Dataset entries:
★ ★ ★

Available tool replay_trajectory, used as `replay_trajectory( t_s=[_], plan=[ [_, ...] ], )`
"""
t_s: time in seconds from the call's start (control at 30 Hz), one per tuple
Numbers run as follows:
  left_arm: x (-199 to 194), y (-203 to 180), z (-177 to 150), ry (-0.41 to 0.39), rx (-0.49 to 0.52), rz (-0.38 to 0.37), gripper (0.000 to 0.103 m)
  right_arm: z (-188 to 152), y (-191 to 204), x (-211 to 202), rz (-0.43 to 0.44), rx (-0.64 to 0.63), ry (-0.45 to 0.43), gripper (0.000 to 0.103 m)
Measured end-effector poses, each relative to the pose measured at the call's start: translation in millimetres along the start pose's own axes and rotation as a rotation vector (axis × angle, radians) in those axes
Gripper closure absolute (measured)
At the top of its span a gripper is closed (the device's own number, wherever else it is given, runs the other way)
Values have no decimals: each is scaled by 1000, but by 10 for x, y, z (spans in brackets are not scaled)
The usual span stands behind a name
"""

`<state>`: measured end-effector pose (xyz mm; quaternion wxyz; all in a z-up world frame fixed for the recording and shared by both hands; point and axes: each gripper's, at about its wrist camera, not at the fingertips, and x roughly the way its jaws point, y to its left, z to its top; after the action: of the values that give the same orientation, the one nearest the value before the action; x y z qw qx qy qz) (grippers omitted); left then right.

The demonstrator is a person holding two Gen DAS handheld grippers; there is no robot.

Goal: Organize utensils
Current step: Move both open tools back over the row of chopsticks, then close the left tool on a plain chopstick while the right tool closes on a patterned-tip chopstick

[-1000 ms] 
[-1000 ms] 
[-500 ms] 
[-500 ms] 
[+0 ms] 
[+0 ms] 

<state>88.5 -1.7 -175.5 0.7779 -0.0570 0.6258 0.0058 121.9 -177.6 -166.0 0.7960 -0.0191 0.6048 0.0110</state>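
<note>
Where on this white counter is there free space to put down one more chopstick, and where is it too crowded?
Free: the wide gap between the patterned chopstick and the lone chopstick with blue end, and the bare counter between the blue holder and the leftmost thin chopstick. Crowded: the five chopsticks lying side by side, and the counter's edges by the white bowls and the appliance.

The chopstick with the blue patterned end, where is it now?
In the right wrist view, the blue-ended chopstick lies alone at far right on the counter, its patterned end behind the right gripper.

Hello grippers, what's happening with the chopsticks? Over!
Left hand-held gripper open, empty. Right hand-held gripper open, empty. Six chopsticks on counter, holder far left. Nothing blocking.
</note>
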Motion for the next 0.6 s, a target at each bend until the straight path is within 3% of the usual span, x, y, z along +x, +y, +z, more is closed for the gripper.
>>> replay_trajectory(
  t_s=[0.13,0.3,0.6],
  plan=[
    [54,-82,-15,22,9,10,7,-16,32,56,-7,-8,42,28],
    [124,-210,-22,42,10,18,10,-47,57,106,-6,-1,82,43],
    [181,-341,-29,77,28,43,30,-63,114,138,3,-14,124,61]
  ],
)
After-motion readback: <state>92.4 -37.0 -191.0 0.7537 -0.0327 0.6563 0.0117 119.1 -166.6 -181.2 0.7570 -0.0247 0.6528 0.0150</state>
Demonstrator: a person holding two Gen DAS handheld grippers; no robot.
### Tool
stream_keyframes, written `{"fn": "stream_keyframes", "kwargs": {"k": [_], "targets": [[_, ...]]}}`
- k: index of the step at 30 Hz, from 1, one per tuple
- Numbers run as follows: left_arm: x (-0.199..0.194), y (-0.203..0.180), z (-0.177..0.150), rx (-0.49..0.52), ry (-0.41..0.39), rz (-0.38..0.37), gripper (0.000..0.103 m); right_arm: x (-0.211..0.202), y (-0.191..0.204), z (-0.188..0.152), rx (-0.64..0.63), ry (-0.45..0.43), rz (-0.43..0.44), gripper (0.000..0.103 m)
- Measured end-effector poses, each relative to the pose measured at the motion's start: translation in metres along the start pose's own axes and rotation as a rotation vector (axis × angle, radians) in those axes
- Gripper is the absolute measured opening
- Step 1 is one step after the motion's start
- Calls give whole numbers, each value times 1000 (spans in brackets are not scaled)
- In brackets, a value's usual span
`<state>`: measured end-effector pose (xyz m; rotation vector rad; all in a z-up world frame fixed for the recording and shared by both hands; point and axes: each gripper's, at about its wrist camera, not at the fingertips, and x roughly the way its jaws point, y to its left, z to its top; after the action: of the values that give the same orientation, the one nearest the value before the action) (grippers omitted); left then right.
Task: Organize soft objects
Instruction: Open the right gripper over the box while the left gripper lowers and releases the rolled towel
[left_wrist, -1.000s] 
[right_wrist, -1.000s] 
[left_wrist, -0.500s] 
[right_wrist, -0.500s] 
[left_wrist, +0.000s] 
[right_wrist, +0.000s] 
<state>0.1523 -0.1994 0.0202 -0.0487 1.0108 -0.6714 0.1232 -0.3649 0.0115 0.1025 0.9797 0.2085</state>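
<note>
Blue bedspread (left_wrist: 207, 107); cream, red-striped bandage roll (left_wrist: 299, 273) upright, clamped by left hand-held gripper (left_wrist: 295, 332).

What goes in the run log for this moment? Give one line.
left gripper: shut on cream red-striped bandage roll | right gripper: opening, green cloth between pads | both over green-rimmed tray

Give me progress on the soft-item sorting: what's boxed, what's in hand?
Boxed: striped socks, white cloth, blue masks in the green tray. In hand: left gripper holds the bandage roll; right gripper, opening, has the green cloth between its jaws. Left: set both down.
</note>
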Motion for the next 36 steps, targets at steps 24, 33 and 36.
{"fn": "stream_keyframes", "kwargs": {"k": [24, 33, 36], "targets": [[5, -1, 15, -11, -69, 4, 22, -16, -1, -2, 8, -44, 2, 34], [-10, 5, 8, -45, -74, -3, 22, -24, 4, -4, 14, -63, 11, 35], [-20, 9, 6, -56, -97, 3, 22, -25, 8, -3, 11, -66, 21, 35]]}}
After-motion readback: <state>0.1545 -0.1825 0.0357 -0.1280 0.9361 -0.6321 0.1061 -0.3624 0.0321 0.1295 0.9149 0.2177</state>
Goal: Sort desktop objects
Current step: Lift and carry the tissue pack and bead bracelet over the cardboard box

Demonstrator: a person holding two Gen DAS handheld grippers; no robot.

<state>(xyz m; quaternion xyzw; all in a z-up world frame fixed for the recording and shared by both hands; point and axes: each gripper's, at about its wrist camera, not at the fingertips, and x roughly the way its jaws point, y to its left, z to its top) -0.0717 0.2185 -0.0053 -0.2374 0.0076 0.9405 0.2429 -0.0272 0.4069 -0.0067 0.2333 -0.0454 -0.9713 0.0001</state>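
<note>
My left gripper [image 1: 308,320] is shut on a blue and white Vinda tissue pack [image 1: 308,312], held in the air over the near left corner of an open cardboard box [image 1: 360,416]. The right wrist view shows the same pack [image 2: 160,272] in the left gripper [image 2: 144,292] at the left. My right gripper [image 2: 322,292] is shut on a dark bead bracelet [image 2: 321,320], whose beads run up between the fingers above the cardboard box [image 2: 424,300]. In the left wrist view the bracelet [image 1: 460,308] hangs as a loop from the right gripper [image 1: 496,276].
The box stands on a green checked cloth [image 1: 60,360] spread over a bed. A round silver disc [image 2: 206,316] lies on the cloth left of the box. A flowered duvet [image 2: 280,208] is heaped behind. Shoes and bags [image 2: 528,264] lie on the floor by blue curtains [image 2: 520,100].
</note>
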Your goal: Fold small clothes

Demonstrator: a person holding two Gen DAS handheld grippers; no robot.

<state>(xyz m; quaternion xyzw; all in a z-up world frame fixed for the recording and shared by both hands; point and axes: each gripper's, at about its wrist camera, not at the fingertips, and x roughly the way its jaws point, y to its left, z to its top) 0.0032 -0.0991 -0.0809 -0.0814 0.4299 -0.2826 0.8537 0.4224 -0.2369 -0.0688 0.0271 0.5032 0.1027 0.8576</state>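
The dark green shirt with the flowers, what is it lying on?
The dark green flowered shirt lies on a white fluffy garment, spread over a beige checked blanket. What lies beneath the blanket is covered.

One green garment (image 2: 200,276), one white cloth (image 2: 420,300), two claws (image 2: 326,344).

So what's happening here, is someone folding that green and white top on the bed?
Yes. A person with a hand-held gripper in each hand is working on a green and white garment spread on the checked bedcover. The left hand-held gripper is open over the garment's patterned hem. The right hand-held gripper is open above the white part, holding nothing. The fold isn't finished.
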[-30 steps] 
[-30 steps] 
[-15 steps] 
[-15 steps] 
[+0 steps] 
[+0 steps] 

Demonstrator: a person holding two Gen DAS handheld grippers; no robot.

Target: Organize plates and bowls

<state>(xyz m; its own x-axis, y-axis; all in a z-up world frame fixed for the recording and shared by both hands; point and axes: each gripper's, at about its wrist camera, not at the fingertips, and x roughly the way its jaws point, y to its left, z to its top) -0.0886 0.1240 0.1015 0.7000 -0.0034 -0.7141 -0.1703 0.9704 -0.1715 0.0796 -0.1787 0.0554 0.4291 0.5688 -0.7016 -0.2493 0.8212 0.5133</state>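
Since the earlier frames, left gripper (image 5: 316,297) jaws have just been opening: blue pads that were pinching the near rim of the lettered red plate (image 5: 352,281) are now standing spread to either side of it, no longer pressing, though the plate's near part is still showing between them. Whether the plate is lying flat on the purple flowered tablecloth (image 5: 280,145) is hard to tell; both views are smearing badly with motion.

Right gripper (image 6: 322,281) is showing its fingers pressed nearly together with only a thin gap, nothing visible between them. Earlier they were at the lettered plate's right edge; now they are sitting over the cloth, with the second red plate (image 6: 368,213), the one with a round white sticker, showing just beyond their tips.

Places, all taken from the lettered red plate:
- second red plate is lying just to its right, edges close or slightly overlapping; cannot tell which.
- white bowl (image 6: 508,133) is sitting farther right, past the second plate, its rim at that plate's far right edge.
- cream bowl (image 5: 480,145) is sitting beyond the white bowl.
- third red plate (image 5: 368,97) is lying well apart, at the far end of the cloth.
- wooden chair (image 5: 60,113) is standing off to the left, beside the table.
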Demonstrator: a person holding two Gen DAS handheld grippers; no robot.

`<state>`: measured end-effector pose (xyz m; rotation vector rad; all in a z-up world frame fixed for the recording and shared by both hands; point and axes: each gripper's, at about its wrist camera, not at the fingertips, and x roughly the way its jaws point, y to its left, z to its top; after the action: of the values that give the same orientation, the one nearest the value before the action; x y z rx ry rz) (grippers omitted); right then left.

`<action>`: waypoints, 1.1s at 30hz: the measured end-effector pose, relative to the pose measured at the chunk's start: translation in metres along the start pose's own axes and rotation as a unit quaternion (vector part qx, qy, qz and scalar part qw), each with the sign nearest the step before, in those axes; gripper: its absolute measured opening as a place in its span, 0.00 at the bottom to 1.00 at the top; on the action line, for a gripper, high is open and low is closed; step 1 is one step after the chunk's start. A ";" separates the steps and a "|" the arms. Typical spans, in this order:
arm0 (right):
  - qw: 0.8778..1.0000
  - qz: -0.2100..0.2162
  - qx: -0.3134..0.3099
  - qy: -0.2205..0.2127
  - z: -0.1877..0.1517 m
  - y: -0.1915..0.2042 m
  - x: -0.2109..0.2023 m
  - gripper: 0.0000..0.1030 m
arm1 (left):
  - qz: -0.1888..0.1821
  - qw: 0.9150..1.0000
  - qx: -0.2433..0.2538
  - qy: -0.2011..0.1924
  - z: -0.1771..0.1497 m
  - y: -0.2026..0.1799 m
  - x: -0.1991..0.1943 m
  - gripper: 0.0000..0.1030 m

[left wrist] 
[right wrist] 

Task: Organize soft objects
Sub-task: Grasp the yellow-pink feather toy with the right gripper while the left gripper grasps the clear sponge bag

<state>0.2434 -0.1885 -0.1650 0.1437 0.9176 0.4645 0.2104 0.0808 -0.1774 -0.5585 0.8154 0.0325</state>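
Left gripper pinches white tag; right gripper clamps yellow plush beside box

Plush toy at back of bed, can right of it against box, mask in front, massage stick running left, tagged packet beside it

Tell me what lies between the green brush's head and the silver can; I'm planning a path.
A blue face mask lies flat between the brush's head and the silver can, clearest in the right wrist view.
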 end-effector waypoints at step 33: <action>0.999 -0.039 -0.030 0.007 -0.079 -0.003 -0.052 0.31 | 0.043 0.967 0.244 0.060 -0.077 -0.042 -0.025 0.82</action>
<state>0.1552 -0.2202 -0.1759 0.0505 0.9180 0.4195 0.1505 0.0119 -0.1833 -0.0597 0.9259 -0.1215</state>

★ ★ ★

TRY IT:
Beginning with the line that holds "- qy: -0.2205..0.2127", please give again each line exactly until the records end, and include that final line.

WRITTEN SOLUTION:
  - qy: -0.2205..0.2127
  - z: -0.1877..0.1517 m
  - y: -0.1915..0.2042 m
  - x: -0.2109..0.2023 m
  - gripper: 0.0000..0.1030 m
arm1 (left):
  - qz: -0.1888..0.1821
  - qw: 0.9150..1.0000
  - qx: -0.2433..0.2538
  - qy: -0.2011..0.1924
  - z: -0.1771..0.1497 m
  - y: -0.2026..0.1799 m
  - x: -0.1991..0.1943 m
  - gripper: 0.0000..0.1030 m

[left wrist] 
[right wrist] 

Task: Organize soft objects
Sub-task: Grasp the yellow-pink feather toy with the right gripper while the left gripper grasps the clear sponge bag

<state>0.2434 -0.1885 -0.1650 0.1437 0.9176 0.4645 0.2104 0.0808 -0.1774 -0.5585 0.8154 0.0325</state>
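Left gripper pinches white tag; right gripper clamps yellow plush beside box

Plush toy at back of bed, can right of it against box, mask in front, massage stick running left, tagged packet beside it

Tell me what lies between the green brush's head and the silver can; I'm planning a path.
A blue face mask lies flat between the brush's head and the silver can, clearest in the right wrist view.
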 end-effector waypoints at step 33: <action>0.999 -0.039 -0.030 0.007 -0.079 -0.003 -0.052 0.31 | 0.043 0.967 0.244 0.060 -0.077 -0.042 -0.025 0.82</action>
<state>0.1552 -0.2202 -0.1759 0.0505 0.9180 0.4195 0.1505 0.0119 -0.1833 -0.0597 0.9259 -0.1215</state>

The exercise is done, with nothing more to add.